I am trying to find a fit for my data. But so far had no luck. Tried the logarithmic, different ones from the drc package .. but I am sure there must be a better one I just don't know the type. On a different note - I would be grateful for advice on how to go about curve hunting in general.
library(drc)
df<-structure(list(x = c(10, 11, 12, 13, 14, 15, 16, 17, 18, 19,
20, 21, 22, 23, 24, 25, 26, 27, 28, 29, 30, 31, 32, 33, 34, 35,
36, 37, 38, 39, 40, 41, 42, 43, 44, 45, 46, 47, 48, 49, 50, 51,
52, 53, 54, 55), y = c(0.1066, -0.6204, -0.2028, 0.2621, 0.4083,
0.4497, 0.6343, 0.7762, 0.8809, 1.0029, 0.8089, 0.7845, 0.8009,
0.9319, 0.9414, 0.9505, 0.9323, 1.0321, 0.9381, 0.8975, 1.0929,
1.0236, 0.9589, 1.0644, 1.0411, 1.0763, 0.9679, 1.003, 1.142,
1.1049, 1.2868, 1.1569, 1.1952, 1.0802, 1.2125, 1.3765, 1.263,
1.2507, 1.2125, 1.2207, 1.2836, 1.3352, 1.1311, 1.2321, 1.4277,
1.1645), w = c(898, 20566, 3011, 1364, 1520, 2376, 1923, 1934,
1366, 1010, 380, 421, 283, 262, 227, 173, 118, 113, 95, 69, 123,
70, 80, 82, 68, 83, 76, 94, 101, 97, 115, 79, 98, 84, 92, 121,
97, 102, 93, 92, 101, 74, 124, 64, 52, 63)), row.names = c(NA,
-46L), class = c("tbl_df", "tbl", "data.frame"), na.action = structure(c(`47` = 47L), class = "omit"))
fit <- drm(data = df,y ~ x,fct=LL.4(), weights = w)
plot(fit)
1) If we ignore the weights then y = a + b * x + c/x^2 seems to fit and is linear in the coefficients so is easy to fit.
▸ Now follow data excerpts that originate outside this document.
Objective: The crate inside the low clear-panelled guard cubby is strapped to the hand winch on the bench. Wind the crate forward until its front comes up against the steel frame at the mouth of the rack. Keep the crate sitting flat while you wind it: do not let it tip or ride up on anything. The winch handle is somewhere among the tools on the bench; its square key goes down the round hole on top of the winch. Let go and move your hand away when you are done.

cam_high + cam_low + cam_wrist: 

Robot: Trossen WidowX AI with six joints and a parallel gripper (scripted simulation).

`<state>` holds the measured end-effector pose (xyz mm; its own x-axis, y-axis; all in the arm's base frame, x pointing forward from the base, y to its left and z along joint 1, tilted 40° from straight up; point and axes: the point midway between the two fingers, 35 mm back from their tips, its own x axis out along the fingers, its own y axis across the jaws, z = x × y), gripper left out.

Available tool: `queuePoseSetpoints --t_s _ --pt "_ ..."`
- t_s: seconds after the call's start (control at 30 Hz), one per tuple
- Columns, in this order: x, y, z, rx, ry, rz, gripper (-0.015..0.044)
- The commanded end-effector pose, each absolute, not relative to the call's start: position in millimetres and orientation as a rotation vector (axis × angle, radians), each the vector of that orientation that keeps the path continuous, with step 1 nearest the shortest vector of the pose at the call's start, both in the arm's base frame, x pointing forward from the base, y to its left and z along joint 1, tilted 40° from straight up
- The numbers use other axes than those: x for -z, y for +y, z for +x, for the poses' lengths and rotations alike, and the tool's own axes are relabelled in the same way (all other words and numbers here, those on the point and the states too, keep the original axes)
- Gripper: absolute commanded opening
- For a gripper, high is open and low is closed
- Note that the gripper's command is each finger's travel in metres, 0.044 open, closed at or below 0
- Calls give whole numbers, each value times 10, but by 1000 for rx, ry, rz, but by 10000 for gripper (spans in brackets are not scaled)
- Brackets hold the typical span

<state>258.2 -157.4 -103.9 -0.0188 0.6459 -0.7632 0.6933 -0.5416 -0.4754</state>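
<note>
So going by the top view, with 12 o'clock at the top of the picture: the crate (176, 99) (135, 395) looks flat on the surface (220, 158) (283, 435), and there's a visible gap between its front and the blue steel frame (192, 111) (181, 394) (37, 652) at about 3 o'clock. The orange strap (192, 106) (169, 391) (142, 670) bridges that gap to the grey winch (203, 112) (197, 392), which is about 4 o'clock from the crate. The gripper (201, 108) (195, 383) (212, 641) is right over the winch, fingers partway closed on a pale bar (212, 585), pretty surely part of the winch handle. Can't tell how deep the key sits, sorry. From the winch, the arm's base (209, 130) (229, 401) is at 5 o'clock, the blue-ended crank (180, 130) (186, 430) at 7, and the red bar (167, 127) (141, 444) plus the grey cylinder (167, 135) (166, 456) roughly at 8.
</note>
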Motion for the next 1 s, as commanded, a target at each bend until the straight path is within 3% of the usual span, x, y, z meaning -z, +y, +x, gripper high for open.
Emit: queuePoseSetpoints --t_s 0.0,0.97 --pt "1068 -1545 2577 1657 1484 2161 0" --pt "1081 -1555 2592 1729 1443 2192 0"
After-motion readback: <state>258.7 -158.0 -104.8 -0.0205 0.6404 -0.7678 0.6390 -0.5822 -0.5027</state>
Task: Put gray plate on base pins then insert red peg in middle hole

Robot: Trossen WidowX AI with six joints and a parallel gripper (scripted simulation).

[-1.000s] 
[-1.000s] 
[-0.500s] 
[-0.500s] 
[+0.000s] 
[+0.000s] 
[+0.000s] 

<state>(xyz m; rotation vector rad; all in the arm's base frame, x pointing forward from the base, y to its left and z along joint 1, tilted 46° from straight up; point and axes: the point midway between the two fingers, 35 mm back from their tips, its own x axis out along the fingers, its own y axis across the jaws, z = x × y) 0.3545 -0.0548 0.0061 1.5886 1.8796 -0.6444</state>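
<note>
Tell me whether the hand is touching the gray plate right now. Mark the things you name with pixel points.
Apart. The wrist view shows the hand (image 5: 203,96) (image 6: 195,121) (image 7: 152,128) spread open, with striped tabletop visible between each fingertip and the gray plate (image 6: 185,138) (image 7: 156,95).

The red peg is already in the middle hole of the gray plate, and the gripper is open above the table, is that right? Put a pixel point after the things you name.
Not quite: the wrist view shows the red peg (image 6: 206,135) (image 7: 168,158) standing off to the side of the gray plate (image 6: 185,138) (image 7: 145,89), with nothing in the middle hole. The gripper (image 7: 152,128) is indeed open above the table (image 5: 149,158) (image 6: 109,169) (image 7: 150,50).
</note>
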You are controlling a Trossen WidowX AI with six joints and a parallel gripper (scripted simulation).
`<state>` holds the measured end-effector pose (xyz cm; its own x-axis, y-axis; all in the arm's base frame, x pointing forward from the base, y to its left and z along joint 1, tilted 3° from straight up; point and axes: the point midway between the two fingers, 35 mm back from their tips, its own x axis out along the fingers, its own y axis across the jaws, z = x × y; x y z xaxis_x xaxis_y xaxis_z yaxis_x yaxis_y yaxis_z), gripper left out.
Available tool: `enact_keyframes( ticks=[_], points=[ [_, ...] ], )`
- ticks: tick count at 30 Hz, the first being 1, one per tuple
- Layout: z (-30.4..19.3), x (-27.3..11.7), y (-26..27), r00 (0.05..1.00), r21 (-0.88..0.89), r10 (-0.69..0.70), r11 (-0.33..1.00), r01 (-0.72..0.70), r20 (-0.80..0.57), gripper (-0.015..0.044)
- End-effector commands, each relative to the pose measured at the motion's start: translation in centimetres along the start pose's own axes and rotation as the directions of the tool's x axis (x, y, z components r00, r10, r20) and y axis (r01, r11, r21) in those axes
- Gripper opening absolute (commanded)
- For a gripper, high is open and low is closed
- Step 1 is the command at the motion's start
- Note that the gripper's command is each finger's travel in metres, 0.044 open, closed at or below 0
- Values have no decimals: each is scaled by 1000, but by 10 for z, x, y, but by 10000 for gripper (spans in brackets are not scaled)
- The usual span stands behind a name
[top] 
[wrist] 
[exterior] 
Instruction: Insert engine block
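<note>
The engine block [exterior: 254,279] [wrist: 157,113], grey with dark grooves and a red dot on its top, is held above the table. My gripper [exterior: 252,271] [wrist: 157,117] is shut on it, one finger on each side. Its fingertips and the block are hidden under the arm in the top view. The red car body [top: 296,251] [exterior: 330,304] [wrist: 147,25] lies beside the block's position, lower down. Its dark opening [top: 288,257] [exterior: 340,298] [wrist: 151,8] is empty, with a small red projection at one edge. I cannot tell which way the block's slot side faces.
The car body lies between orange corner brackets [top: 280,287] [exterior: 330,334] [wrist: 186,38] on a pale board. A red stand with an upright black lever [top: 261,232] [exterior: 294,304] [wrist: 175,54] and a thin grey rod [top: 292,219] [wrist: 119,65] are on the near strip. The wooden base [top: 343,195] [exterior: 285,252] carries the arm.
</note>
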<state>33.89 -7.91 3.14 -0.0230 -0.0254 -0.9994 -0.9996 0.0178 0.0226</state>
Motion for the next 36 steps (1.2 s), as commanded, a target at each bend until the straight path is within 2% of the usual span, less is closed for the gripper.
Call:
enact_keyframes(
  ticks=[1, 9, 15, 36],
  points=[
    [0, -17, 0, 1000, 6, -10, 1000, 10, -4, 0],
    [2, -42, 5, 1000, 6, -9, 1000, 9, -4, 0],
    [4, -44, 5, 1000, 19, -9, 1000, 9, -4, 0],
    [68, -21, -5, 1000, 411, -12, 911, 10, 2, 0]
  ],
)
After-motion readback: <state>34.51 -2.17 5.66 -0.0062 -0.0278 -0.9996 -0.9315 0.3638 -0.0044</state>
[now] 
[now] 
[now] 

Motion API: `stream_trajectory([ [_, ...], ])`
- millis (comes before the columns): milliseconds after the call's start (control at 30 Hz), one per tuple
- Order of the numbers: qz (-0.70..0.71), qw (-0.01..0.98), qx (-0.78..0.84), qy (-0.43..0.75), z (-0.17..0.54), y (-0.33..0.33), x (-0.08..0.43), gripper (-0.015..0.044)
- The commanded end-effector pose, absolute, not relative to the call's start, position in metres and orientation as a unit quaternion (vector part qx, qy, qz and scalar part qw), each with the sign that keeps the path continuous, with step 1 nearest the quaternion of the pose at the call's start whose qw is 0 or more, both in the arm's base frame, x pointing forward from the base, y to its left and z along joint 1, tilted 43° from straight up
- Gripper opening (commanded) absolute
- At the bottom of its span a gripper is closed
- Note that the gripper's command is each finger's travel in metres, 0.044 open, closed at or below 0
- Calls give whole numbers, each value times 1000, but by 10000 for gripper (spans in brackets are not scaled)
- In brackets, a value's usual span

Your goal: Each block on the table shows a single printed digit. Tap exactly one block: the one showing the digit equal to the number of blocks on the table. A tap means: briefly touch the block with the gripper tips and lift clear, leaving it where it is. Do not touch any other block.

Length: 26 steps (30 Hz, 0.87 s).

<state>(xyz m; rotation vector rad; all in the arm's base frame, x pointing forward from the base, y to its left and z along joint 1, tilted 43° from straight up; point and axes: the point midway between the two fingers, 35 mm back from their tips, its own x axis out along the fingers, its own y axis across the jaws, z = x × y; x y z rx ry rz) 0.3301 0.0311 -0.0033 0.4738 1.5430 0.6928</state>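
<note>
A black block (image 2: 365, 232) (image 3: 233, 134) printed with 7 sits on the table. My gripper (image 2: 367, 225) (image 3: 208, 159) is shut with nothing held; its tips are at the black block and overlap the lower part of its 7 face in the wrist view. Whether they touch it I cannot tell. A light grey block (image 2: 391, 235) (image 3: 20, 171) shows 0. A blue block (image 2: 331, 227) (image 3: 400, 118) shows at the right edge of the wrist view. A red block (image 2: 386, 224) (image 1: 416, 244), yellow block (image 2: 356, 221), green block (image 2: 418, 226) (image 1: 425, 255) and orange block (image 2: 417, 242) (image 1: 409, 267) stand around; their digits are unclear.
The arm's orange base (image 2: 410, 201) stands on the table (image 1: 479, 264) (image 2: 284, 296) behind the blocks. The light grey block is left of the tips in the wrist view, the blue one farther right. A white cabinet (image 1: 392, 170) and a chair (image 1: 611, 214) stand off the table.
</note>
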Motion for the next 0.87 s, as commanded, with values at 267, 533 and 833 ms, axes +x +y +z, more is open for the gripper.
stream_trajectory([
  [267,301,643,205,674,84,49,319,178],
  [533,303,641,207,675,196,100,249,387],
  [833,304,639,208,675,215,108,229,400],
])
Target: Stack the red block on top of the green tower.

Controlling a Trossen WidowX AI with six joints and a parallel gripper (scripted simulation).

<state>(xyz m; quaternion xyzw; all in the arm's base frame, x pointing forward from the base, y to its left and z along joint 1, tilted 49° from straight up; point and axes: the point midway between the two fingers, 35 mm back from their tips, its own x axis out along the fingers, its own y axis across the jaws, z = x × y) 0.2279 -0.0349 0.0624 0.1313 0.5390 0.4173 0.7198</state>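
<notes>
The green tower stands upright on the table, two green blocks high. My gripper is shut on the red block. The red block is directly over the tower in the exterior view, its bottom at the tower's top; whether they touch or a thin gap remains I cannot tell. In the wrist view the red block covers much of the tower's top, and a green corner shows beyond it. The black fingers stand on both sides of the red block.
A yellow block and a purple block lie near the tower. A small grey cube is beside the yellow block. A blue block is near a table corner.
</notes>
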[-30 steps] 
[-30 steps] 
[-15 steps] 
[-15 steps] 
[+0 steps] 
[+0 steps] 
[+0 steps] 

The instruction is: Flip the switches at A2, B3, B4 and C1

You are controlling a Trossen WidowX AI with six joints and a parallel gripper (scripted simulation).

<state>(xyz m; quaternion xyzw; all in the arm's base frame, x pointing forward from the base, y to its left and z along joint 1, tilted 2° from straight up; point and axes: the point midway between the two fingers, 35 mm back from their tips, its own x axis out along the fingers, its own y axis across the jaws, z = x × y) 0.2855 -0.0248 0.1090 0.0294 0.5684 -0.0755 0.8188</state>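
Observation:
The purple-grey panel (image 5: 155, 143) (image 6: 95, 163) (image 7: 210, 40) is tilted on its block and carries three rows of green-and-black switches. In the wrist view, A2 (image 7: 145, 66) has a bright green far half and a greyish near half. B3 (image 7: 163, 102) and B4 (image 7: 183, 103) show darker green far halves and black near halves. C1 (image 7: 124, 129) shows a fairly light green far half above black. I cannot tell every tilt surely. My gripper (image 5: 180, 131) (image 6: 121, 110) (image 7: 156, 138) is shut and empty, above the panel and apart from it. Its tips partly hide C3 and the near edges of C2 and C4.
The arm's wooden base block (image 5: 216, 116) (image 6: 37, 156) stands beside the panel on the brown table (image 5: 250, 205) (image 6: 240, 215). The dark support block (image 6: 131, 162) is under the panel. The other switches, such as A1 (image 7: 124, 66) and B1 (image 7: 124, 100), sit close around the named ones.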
This seems upward sloping so we started with a line but then we needed to dampen that so we added a reciprocal term. A reciprocal quadratic worked slightly better than a plain reciprocal based on the residual sum of squares so we switched to that.
fm <- lm(y ~ x + I(1 / x^2), df)
coef(summary(fm))
## Estimate Std. Error t value Pr(>|t|)
## (Intercept) 1.053856e+00 0.116960752 9.010341 1.849238e-11
## x 4.863077e-03 0.002718613 1.788808 8.069195e-02
## I(1/x^2) -1.460443e+02 16.518887452 -8.841049 3.160306e-11
The coefficient of the x term is not significant at the 5% level -- the p value is 8% in the table above -- so we can remove it and it will fit nearly as well giving a model with only two parameters. In the plot below the fm fit with 3 parameters is solid and the fm2 fit with 2 parameters is dashed.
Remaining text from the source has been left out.